*** Block opens ***

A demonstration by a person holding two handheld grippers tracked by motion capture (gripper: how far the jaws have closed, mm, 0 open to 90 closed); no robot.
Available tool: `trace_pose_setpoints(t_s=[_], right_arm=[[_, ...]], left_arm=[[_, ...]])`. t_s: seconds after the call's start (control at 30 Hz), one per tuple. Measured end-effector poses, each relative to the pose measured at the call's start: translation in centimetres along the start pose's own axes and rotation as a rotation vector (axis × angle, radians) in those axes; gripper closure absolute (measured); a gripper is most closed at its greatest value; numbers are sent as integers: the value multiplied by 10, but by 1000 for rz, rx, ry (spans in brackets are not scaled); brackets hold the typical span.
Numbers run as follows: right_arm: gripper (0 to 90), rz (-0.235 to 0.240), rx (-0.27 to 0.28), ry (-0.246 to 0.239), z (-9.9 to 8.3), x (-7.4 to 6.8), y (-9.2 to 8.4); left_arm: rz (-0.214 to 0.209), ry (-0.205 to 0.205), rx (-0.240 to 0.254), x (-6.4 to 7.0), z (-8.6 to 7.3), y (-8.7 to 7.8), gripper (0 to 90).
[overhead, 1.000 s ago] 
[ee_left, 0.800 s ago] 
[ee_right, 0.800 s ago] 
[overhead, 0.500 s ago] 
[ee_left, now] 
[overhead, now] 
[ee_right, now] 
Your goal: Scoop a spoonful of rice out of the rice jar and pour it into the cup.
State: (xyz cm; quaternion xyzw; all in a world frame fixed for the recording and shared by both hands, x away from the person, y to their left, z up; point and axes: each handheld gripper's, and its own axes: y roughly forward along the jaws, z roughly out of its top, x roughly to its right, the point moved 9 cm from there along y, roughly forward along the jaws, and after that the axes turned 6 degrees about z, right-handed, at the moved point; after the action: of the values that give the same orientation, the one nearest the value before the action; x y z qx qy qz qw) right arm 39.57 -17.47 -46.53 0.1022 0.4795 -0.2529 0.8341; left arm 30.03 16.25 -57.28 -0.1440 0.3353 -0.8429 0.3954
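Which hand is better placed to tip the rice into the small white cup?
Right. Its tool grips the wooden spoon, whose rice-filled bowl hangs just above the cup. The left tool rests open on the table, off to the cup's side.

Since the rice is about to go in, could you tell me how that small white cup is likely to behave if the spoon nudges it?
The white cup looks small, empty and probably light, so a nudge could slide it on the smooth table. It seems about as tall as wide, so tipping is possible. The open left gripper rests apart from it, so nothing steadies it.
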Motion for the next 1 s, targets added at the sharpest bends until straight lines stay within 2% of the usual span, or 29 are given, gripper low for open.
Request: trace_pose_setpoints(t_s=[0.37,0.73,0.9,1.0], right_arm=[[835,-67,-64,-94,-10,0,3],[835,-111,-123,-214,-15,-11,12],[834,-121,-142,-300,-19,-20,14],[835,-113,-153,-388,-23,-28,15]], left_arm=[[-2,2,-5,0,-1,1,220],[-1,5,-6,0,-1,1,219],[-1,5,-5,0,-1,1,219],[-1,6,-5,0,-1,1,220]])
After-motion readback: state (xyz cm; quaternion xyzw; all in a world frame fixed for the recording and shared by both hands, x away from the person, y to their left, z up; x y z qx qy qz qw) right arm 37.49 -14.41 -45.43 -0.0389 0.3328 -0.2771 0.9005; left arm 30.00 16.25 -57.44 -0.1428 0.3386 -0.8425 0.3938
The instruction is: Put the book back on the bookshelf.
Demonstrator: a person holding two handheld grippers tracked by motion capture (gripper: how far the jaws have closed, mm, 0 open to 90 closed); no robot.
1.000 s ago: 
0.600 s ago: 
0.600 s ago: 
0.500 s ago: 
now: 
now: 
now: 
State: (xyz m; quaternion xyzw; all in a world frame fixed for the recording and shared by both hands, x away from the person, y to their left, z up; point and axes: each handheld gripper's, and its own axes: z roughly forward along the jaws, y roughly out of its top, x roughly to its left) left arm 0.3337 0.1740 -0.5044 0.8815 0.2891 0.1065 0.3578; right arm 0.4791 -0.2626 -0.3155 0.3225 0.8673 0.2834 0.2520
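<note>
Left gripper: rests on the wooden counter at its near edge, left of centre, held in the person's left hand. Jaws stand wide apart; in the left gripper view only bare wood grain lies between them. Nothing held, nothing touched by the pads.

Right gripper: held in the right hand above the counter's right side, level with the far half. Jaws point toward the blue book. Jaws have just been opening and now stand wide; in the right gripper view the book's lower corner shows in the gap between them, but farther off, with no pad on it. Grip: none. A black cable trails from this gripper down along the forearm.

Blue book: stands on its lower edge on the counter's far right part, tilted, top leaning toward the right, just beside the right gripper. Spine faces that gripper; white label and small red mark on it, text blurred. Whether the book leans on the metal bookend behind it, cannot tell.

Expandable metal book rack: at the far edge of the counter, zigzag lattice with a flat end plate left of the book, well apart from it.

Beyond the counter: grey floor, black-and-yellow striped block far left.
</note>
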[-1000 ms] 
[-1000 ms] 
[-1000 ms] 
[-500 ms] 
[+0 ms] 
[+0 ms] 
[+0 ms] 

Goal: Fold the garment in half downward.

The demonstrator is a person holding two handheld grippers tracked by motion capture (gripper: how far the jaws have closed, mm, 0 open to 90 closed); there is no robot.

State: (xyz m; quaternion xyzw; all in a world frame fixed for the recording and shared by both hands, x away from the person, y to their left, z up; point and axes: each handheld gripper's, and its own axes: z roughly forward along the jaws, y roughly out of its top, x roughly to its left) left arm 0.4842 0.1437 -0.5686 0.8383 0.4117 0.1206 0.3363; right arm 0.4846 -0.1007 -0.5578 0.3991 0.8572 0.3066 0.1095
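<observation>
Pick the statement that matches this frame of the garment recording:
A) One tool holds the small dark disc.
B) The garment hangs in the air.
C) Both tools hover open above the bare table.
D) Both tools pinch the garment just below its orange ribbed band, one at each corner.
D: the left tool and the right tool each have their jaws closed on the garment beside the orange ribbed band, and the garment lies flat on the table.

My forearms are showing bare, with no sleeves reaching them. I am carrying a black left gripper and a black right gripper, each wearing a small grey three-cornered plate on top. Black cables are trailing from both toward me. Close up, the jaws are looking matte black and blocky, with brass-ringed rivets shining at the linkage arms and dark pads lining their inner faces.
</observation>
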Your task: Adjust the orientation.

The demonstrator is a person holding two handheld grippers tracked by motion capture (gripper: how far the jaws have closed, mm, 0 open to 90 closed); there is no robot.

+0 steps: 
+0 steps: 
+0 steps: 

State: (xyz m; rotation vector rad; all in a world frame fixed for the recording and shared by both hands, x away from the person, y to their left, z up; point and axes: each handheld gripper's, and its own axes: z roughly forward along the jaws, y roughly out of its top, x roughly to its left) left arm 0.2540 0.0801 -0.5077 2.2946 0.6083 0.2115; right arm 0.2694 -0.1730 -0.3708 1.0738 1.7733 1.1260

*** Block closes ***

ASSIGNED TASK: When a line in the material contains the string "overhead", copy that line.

RESPONSE BELOW:
[overhead, 1.000 s ago] 
[overhead, 0.500 s ago] 
[overhead, now] 

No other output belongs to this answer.